Bei der "Puffkultur" des 19. Jahrhunderts und der Erinnerung an die Puffmütter von Salinas gerät John Steinbeck noch eine Generation später ins Schwärmen, und das Bordell ein mehr oder weniger anerkannter Ort, wo junge Männer erste Erfahrungen sammeln und Probleme mit frigiden puritanischen Ehefrauen wegtherapiert werden, das Bordell und die Kirche sozusagen Einrichtungen, an denen sich Zivilisation des Mittleren Westens manifestiert.

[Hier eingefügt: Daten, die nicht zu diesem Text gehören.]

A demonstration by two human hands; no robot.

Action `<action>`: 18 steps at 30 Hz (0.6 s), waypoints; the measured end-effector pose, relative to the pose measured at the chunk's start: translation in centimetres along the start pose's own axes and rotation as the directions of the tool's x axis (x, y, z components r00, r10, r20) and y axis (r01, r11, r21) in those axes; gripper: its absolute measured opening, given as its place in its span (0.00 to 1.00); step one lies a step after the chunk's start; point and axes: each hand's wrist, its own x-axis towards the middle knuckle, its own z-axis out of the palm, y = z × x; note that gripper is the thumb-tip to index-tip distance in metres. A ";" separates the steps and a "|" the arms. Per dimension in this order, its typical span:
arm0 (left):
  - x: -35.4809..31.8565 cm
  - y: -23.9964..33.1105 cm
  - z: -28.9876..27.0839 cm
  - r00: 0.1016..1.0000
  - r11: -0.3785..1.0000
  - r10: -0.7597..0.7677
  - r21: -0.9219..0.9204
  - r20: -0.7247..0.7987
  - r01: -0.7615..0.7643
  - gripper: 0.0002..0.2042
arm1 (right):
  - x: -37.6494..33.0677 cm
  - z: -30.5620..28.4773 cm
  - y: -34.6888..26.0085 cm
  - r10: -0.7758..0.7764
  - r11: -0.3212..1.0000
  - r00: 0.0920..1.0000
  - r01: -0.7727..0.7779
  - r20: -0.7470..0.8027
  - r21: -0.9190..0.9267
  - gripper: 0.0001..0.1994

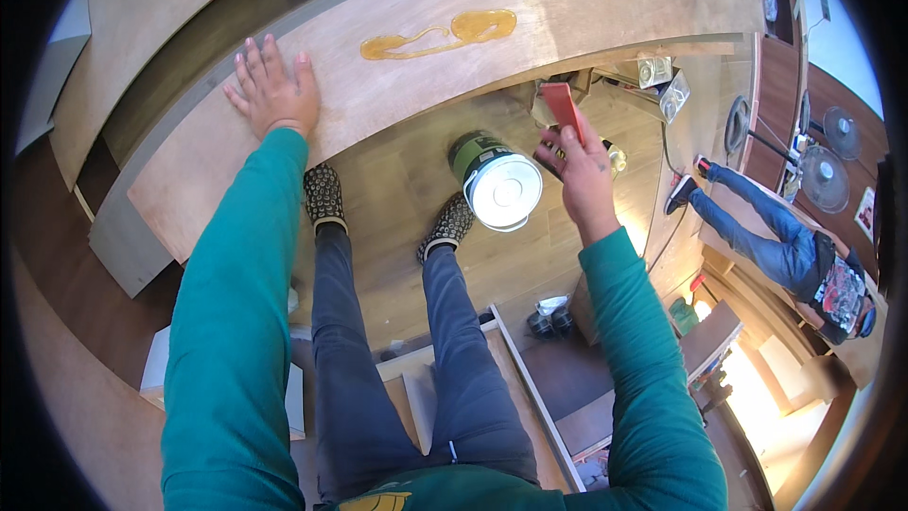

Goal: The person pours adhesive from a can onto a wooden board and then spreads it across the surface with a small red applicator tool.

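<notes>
Two hands: left hand (271, 95) flat, fingers spread on plywood board (586, 9); right hand (579, 170) gripping red scraper (562, 108).

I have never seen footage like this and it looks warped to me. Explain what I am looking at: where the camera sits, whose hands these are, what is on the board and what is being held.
There is one picture, taken by a wide fisheye camera on a person's head, looking down; that is why straight edges bend. The green sleeves coming in from the bottom are that person's own arms, with their legs and patterned shoes below. The left hand lies flat, fingers spread, on a long wooden board. On the board is a smear of amber glue. The right hand holds a flat red scraper-like piece above the floor. A green tub with a white lid is on the floor beside the feet. Another person is at the right edge.
</notes>
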 end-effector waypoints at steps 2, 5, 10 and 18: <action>0.0 -0.3 0.2 1.000 1.000 0.000 0.015 -0.014 0.000 0.34 | 2.6 -0.8 -0.5 -0.155 0.976 0.987 0.160 0.043 -0.151 0.22; 0.1 0.3 0.1 1.000 1.000 0.006 0.007 -0.012 -0.006 0.34 | 6.9 -2.7 -1.4 -0.660 0.432 0.685 0.682 0.308 -0.590 0.23; 0.0 0.0 0.0 1.000 1.000 0.007 -0.003 -0.018 -0.007 0.33 | 11.4 -2.9 -2.9 -0.543 0.112 0.652 0.680 0.529 -0.724 0.30; 0.0 -0.2 0.3 0.999 1.000 0.001 0.011 -0.036 -0.001 0.33 | 15.4 -0.4 -5.4 -0.328 -0.185 0.544 0.765 0.772 -0.617 0.32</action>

Bei allen kulturellen, sozialen und materiellen Unterschieden würde ich schon dazu tendieren, zu sagen, das sich die Milieus der Prostitution Ende des 19. und Anfang des 20. Jahrhunderts unterschieden, unterschieden in der staatlichen Reglementierung der Prostitution, in den Milieus und Subkulturen, die im Rotlichtmilieu den Ton angaben, unterschiedlich auch in der Stellung von Prostituierten und deren Handlungsspielraum.

Das alles mochte sich unterscheiden, aber die Spielregeln waren sich doch immerhin so ähnlich, dass ich zu folgendem Fazit kommen würde:

Sie unterschieden sich in Nuancen, aber nicht grundsätzlich.
 
Warum eigentlich sind die Verhältnisse in Hamburg oder Amsterdam nicht vergleichbar mit den Milieus von St. Petersburg oder Moskau?
aber dergleichen dürfte in Petersburg und Moskau nicht arg anders als in Berlin, London, Paris gewesen sein.
Das alles mochte sich unterscheiden, aber die Spielregeln waren sich doch immerhin so ähnlich, dass ich zu folgendem Fazit kommen würde:
Sie unterschieden sich in Nuancen, aber nicht grundsätzlich.
dito
 
@Scorpio

Die Grauzone ist heute wohl etwas weniger grau als vordem, jedenfalls in Westeuropa. Die liberale Gesellschaft sieht Prostitution nicht mehr als moralische Katastrophe an, "gefallene Frauen" kommen nicht mehr in den Knast, ins Reformhaus oder müssen auch nur aus ihrer Wohngegend fortziehen; man spricht sogar zunehmend von Sexarbeit anstelle von Prostitution (aufgrund der negativ konnotierten Etymologie des Wortes).

Wäre die Situation von Prostituierten heute nicht besser als in früheren Zeiten, würden sie wohl auch nicht gegen einen konservativen Gesetzesvorschlag im EU-Parlament protestieren, Prostitution zu verbieten. Dabei wird insbesondere durch die Betroffenen selbst das Argument der Verbotsbefürworter zurückgewiesen, die Legalisierung und arbeitsrechtliche Normalisierung der Prostitution in Staaten wie Deutschland und den Niederlanden hätten nicht zu erheblichen Verbesserungen in puncto Sicherheit, Gesundheit und Einkommen geführt.

Heutzutage kann sich eine junge Frau ihre Uni-Zeit als Callgirl finanzieren und alles auf Instagram dokumentieren. Wäre eine ähnliche Offenheit vor 150 Jahren in Russland (oder auch nur in Deutschland) denkbar gewesen?

Zugegeben, ich weiß recht wenig über die russische Neuzeit, aber ich kann mir schon aufgrund der fehlenden Trennung zwischen Staat und Kirche; dem nicht vorhandenen Bewusstsein für eine freie weiblichen Sexualität; sowie dem von Dostojewski, Gogol und Puschkin gezeichneten Bild ihrer Zeitgenossen nicht vorstellen, dass die Prostitution erstrebenswert im Sinne der Fragestellung eingangs gewesen wäre. Und bin ziemlich sicher, dass eine Prostituierte es heute in Westeuropa sehr viel leichter hat als im Russland der Zarenzeit.